_WHAT TO DO_
For the entries below, the result should be an exact transcription of the lines from the one with "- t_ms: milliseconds" up to and including the one with "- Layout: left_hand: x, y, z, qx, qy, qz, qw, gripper", and only those.

_PROVIDED RECORDS_
++++++
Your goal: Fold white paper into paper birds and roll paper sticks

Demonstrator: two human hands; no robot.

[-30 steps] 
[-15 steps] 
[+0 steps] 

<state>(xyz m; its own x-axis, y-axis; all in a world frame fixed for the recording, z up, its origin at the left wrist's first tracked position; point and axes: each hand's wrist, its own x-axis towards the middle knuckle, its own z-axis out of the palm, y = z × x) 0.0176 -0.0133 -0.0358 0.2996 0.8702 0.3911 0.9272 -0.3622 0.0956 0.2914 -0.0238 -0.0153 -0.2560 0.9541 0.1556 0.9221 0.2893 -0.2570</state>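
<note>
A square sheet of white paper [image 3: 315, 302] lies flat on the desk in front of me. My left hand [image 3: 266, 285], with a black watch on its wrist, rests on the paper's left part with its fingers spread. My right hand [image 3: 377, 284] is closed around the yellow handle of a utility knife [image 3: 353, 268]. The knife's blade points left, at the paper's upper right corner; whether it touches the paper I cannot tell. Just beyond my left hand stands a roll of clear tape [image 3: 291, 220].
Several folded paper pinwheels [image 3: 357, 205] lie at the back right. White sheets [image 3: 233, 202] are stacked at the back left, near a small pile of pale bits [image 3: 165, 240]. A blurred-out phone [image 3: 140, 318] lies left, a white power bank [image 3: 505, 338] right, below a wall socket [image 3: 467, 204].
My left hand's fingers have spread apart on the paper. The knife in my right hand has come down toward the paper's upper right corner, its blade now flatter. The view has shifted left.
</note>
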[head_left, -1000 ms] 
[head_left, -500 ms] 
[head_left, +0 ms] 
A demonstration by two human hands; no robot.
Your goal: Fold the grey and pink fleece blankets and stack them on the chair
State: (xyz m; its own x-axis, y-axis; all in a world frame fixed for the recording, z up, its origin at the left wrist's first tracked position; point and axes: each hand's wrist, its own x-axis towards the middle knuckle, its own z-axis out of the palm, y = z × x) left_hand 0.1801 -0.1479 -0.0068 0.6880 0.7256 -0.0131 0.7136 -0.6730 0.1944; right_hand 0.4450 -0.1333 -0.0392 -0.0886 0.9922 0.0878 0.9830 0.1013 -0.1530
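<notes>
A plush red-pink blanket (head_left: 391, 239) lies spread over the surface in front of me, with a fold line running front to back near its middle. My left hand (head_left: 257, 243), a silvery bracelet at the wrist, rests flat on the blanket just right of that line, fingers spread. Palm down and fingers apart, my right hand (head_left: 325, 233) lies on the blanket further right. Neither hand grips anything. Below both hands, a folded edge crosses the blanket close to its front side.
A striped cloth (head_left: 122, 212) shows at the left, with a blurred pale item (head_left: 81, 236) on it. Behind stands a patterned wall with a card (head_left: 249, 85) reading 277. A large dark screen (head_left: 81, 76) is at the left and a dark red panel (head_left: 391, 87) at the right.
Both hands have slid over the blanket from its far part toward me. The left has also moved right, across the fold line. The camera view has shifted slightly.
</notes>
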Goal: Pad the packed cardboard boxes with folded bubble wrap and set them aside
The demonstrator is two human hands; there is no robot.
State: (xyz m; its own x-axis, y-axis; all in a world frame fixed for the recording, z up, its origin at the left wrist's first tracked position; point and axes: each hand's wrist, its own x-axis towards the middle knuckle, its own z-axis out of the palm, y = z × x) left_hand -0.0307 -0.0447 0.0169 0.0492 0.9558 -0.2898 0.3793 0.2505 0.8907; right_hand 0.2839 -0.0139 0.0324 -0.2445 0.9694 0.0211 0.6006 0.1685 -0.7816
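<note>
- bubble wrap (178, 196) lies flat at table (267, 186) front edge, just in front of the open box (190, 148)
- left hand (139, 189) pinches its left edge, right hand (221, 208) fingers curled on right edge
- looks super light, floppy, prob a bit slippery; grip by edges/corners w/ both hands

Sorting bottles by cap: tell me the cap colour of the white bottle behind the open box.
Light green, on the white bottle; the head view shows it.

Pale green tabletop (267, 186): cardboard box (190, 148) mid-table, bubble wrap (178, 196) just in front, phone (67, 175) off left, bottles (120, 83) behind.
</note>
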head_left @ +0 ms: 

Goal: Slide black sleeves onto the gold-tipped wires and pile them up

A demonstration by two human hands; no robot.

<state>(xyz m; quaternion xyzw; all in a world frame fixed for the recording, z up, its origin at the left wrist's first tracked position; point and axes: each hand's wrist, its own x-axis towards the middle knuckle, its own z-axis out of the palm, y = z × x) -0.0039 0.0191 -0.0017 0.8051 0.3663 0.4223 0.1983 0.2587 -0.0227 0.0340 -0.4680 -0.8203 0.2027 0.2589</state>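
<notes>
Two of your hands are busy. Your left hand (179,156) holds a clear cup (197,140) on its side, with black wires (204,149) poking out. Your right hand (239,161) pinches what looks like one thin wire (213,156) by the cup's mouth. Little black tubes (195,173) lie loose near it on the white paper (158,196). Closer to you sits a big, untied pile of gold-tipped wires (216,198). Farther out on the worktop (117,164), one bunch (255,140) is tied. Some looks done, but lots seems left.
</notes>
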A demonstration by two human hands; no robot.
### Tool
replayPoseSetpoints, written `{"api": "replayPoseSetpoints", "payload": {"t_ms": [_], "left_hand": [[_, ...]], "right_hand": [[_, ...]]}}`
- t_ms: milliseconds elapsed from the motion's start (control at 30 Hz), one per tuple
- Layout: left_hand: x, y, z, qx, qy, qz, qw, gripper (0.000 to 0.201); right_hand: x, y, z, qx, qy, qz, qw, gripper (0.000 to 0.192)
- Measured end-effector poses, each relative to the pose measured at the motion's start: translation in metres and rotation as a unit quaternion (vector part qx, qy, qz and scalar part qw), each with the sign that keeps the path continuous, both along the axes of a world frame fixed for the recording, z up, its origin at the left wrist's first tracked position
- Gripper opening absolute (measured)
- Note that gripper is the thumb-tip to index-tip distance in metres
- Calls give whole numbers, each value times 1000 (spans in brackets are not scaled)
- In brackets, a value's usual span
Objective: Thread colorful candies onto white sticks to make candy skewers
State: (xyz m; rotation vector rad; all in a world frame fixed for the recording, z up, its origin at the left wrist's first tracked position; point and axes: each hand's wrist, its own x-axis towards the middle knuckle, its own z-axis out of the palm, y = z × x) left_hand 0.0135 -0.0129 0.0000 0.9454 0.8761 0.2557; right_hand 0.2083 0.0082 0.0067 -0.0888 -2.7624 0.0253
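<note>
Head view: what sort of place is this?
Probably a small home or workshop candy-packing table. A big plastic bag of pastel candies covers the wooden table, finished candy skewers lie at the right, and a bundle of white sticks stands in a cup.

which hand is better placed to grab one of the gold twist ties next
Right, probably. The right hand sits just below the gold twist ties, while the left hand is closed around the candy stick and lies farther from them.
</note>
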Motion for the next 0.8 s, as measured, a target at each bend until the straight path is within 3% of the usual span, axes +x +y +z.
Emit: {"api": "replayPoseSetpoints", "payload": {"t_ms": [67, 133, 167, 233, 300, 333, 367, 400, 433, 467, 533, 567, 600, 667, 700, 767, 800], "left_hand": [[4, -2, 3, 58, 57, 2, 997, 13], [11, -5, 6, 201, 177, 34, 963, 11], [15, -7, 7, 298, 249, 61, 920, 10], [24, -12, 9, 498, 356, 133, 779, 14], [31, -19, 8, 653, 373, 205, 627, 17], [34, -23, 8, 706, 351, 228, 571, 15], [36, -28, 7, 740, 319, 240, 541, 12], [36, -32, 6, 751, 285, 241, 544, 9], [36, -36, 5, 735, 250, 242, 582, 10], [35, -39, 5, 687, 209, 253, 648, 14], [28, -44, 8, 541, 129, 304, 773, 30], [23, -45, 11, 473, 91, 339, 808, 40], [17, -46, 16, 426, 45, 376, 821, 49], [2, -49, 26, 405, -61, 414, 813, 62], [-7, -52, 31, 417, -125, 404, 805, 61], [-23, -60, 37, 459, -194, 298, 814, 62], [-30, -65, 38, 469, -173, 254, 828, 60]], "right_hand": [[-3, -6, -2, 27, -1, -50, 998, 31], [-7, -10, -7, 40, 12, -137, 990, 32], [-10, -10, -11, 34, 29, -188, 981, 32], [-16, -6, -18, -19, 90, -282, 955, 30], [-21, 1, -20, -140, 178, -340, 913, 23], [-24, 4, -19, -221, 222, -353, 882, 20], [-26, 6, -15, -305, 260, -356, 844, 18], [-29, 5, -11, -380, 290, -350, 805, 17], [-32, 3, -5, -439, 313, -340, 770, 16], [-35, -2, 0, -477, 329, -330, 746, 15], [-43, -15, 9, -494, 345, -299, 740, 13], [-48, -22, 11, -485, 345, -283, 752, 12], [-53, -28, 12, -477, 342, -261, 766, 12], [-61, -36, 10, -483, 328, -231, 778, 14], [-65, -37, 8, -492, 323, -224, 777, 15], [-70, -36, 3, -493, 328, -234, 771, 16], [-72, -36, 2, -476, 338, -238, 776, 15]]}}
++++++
_RESULT BELOW_
- t_ms: milliseconds elapsed from the motion's start (control at 30 Hz), one per tuple
- Layout: left_hand: x, y, z, qx, qy, qz, qw, gripper (0.000 to 0.201); right_hand: x, y, z, qx, qy, qz, qw, gripper (0.000 to 0.192)

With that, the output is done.